Spotlight: The Joke’s On Us

Friend of the show, André La Roche, shines a light on the controversy surrounding the release of Warner Bros.’ Joker.

The story surrounding Joker‘s release is often as problematic and disturbing as the movie itself. Image source: Warner Bros.

By now, it’s safe to say that the movie Joker is unlikely to incite self-professed incels to violence—a fear that’s been well documented across the internet. What interests me is the question of why, when so little was known of the movie, was the fear amongst certain individuals so strong and so palpable? And now that the movie has been in theatres for three weeks, and the threat of violence diminished, what value can its skeptics find upon viewing it?

The teaser trailer for Joker. Source: Warner Bros./YouTube

It’s always difficult to enter a discussion on a topic when emotions have run high, hot, and intense. The emotions themselves that people felt leading up to Joker’s release—fear, anger, revulsion—are all obviously real and experienced, especially in light of the potential for politicized real world violence such as the death of Heather Heyer in Charlottesville. There is no arguing with the fact that those emotions were validly felt. However, there is plenty to gain in evaluating why we had those emotional reactions to this particular movie in the first place.

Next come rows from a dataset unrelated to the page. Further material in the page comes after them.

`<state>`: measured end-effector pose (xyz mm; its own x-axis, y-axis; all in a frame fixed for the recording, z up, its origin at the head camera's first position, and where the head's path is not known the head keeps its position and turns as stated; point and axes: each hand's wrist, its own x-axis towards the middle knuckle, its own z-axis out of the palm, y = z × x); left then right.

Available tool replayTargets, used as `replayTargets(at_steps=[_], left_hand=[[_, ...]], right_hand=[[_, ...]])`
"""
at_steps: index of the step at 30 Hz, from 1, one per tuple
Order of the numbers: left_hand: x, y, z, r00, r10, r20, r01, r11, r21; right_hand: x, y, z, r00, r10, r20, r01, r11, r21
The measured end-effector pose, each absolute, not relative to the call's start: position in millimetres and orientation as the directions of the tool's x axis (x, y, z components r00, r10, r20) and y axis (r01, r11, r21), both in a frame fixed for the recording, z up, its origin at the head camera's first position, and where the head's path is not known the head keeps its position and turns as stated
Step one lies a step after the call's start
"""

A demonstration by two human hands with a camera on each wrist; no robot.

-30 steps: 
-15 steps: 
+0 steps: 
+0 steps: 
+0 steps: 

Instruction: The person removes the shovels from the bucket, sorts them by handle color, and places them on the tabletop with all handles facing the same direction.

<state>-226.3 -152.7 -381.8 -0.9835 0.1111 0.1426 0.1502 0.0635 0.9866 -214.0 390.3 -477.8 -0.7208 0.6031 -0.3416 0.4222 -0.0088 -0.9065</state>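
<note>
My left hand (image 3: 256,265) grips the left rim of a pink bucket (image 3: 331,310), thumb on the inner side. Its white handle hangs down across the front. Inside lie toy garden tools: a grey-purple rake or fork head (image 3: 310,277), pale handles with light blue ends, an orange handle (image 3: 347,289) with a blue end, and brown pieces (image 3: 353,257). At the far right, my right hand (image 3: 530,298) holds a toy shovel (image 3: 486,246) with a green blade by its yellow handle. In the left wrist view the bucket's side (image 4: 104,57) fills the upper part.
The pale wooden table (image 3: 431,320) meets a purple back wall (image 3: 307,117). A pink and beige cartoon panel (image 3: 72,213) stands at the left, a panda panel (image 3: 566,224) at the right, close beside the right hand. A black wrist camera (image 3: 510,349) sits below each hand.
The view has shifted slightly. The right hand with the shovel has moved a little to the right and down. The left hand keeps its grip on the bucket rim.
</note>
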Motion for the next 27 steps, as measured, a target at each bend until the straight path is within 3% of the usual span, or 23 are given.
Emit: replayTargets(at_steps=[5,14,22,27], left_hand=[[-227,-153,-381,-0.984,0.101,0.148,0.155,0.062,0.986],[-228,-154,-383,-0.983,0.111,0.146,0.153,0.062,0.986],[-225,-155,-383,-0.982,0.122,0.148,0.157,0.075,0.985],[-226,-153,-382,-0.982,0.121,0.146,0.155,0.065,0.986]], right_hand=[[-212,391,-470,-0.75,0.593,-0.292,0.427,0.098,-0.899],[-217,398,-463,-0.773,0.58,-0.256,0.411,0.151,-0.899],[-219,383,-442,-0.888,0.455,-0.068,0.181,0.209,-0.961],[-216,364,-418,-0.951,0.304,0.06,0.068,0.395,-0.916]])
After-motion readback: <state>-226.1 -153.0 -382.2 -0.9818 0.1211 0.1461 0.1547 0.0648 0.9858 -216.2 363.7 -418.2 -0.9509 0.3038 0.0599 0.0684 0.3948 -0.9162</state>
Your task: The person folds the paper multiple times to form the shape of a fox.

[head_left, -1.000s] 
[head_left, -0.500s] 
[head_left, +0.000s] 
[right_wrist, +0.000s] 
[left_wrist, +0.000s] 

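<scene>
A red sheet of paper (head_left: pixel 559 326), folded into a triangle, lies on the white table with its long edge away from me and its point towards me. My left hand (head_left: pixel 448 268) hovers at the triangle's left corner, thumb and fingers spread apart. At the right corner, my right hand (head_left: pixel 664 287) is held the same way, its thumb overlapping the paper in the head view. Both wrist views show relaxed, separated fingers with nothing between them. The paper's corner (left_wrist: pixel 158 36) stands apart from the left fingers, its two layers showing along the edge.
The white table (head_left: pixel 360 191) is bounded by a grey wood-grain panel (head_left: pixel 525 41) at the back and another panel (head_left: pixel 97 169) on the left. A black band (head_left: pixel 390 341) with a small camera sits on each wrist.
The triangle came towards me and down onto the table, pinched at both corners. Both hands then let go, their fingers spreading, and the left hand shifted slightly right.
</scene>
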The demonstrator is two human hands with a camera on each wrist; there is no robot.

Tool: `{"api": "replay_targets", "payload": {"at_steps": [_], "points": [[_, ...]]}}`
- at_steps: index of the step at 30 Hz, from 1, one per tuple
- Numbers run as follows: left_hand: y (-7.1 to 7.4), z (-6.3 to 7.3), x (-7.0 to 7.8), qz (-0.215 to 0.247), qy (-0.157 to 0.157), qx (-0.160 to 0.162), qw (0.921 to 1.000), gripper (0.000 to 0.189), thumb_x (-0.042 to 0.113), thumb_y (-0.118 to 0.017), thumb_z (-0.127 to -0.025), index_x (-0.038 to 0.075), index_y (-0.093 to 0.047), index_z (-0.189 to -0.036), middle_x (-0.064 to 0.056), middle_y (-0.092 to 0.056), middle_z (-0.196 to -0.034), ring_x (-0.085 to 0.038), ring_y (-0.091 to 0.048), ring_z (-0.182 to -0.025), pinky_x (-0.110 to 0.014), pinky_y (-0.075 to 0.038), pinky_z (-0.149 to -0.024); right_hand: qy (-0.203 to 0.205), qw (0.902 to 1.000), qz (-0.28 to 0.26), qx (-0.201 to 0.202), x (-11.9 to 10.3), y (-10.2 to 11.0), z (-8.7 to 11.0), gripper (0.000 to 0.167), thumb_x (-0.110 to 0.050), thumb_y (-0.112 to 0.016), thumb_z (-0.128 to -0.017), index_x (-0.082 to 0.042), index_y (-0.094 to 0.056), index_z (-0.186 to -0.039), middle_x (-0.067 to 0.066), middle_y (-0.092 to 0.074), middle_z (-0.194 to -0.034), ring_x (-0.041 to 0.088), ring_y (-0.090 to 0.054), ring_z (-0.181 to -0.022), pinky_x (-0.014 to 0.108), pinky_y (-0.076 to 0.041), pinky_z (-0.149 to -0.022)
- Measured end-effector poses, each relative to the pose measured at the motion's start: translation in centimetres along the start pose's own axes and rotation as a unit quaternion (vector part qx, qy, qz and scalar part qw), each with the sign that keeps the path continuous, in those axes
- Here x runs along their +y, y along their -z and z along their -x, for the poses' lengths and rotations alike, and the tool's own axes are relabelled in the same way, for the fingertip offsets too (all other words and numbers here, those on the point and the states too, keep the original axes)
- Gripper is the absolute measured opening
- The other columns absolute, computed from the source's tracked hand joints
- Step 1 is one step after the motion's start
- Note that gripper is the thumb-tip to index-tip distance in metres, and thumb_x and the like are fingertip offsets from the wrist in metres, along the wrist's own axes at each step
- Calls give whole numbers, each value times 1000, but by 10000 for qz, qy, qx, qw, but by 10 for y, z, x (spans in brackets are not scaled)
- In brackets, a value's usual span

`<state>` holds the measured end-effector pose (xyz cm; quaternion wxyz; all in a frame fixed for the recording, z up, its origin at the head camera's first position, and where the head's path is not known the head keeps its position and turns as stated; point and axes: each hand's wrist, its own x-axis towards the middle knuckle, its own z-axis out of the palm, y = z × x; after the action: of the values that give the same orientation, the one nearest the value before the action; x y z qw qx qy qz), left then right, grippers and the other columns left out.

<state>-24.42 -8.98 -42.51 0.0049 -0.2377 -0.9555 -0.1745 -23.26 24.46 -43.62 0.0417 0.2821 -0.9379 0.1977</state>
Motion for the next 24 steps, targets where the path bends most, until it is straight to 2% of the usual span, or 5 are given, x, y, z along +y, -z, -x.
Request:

I remember first seeing this narrative of “Joker as inciting violence” when the first trailer dropped. Scenes of Joaquin Phoenix’s Arthur Fleck sitting heavy with defeat in therapy or walking around the squalid streets of Gotham City. This contrasts with his voice-over telling the therapist how his mother thought that his purpose was to bring laughter and joy to the world. Fleck is presented as a man relentlessly abused by society and takes it with a quiet restraint: a victim. A wordless montage set to the crooning vocals of Jimmy Durante’s “Smile” depicts him dancing with his mother, on a date with a young woman, at Arkham State Hospital (or Arkham Asylum for the cool comics readers in the back of the room) before the chaos escalates. “I used to think my life was a tragedy,” he informs the viewer, as the montage cuts between scenes of his own personal deterioration and adoption of the Joker persona, and Gotham City’s wider descent into lawlessness. “But now I realize it’s a comedy,” he concludes, as he strides confidently down a white hallway, fully clad in clown face paint, green hair, and a purple suit, exuding a confidence that we can assume is only gained by fighting back.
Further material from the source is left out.